* [What you have to do]: Reproduce the entries below exactly, but only from the line containing "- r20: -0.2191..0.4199" to the line containing "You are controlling", inclusive.
(Exercise material begins)
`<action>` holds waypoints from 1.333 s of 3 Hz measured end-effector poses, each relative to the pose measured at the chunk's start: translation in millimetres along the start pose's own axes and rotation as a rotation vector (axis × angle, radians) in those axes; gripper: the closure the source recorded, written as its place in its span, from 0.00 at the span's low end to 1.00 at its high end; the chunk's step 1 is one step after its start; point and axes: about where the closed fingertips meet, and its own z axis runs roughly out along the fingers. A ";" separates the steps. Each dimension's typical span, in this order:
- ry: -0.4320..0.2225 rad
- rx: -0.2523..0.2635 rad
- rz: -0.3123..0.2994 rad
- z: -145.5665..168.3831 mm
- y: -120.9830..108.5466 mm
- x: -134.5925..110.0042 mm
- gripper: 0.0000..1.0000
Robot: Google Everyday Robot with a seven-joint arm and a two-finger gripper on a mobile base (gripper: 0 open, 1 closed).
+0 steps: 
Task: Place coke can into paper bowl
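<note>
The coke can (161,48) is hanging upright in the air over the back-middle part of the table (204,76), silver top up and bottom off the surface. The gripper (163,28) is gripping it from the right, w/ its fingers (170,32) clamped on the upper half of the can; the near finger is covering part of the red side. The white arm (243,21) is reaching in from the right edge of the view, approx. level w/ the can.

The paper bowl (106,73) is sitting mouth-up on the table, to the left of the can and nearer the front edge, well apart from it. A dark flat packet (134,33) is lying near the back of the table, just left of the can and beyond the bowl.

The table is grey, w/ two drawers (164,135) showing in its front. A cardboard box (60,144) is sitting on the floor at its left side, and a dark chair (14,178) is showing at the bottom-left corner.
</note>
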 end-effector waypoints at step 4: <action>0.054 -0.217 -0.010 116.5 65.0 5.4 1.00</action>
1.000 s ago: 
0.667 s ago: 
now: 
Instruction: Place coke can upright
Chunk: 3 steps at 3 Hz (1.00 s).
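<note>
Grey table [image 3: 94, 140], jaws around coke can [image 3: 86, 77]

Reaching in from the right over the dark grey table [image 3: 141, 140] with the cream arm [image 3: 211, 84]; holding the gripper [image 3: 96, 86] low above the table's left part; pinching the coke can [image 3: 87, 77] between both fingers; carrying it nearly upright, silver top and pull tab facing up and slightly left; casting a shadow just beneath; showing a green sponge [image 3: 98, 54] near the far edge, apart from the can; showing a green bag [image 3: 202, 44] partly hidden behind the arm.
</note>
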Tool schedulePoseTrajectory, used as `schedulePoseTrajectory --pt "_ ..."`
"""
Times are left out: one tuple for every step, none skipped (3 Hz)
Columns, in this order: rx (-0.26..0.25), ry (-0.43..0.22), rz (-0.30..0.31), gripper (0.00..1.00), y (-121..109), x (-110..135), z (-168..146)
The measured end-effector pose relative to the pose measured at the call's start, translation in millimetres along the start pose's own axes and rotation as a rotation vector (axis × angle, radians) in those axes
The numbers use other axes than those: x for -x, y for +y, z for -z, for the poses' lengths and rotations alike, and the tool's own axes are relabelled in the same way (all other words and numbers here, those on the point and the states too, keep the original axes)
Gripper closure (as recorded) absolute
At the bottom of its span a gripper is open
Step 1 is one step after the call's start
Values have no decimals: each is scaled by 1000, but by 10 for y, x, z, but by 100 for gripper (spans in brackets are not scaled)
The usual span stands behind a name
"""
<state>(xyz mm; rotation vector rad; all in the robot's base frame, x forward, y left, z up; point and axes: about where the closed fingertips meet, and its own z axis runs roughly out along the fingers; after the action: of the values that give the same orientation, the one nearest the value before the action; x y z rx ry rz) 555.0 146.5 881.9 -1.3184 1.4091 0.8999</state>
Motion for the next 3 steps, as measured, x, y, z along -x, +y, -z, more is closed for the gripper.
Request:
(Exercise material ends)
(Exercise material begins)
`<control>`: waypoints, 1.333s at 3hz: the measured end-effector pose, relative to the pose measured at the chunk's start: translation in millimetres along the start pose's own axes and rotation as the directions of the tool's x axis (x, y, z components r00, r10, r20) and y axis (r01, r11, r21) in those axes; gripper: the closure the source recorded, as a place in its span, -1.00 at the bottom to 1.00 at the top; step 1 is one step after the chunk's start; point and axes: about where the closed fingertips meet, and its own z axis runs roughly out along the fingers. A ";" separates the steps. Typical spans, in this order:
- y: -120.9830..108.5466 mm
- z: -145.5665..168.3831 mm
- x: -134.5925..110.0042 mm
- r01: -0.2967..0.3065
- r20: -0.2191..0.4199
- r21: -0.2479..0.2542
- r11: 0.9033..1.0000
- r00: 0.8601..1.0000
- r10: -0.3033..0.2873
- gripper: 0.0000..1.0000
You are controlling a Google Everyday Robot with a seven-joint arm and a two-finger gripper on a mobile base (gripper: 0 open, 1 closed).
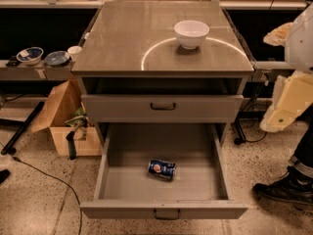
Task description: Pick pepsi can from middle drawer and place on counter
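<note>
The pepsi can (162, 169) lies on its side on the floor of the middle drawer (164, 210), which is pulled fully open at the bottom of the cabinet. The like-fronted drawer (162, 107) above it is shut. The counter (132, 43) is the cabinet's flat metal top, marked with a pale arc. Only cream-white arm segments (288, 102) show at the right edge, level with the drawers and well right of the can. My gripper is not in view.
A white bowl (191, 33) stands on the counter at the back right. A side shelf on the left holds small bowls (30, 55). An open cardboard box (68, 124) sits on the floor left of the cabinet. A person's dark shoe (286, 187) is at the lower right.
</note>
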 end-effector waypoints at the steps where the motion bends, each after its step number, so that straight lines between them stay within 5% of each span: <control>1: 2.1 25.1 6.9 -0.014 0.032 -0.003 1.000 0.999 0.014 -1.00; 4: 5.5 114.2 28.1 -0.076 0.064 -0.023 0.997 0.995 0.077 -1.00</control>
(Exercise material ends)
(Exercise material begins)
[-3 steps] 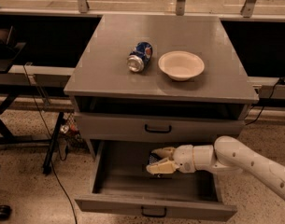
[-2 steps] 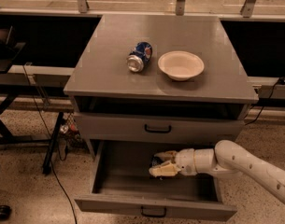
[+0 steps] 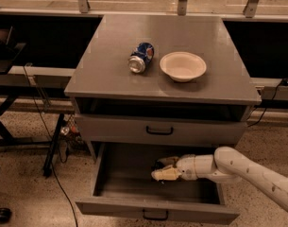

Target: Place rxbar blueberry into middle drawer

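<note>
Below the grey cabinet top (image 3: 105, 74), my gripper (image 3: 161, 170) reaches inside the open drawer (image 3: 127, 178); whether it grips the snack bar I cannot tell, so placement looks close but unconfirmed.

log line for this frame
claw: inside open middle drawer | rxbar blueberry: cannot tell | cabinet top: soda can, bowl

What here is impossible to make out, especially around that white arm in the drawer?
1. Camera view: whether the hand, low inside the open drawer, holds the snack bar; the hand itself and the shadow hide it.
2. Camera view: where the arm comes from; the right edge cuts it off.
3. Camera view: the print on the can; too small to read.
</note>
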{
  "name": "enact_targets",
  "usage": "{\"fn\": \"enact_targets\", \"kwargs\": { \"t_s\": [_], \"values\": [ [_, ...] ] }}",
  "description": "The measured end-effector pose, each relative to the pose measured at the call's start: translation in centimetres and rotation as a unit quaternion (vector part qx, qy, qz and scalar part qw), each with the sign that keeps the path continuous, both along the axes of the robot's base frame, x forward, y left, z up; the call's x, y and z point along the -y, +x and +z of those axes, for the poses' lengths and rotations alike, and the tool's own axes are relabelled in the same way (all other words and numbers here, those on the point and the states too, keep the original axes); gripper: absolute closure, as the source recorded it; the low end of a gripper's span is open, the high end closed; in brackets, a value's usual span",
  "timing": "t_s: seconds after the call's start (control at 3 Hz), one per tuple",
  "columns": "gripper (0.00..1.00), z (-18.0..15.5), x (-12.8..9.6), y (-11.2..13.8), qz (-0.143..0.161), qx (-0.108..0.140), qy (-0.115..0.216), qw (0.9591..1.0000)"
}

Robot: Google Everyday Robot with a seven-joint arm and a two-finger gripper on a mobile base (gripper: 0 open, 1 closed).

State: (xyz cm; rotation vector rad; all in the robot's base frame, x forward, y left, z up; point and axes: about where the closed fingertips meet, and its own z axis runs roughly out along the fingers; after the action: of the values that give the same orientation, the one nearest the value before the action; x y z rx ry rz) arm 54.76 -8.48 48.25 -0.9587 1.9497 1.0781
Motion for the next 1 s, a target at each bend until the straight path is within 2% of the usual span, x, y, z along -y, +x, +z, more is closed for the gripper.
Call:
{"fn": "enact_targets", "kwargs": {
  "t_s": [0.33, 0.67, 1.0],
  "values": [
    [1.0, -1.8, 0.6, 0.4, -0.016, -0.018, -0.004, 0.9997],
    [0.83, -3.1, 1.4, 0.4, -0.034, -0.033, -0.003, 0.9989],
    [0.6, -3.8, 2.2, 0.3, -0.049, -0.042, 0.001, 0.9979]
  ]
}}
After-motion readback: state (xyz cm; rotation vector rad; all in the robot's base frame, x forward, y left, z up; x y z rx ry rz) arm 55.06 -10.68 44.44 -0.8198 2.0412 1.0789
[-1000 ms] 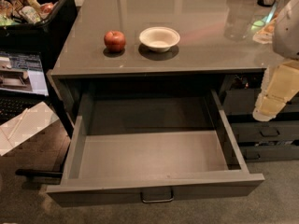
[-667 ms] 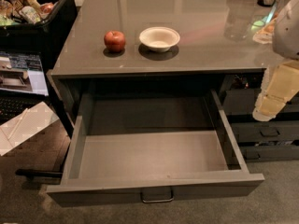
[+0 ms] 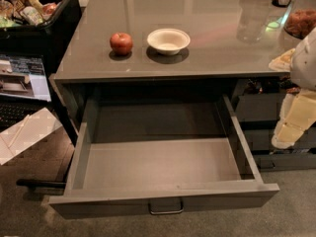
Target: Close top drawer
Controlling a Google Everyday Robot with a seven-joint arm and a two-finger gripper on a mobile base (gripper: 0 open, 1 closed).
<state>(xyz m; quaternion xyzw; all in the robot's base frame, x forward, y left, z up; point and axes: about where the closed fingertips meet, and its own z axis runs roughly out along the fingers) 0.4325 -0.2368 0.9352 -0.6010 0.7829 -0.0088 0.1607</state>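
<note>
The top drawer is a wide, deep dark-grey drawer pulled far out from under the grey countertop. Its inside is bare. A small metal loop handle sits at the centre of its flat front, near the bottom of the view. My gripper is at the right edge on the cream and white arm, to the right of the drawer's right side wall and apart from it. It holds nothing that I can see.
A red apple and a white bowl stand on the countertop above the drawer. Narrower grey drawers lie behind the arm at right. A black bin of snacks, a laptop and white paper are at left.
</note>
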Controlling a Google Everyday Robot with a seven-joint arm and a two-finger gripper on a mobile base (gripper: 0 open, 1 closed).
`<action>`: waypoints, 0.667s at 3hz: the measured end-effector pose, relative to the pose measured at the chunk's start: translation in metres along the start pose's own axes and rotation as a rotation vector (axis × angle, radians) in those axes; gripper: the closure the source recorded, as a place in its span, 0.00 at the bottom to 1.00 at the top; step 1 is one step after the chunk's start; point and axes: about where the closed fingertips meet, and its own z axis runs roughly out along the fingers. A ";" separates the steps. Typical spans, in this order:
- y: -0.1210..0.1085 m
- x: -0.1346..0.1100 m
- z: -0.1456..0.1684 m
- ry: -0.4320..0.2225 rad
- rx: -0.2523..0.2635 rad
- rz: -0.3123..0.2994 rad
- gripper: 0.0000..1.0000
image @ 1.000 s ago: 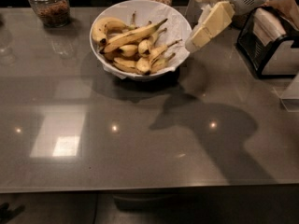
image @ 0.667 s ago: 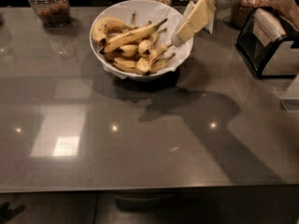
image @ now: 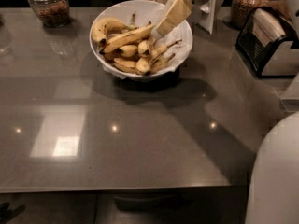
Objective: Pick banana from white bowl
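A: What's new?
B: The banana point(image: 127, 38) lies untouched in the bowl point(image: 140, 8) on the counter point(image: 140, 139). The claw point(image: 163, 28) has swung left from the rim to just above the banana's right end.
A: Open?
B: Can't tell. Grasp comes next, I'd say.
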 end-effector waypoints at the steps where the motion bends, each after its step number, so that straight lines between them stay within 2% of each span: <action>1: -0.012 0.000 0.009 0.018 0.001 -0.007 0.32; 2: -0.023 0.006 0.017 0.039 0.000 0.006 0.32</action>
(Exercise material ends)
* [Written solution]:
- r20: -0.2191..0.4199
- r21: -0.2479..0.2542
- r11: 0.9033..1.0000
- r00: 0.8601..1.0000
- r10: -0.3033..0.2873
- gripper: 0.0000..1.0000
You are controlling a Google Everyday Robot with a seven-joint arm and a two-finger gripper on a mobile base (gripper: 0 open, 1 closed).

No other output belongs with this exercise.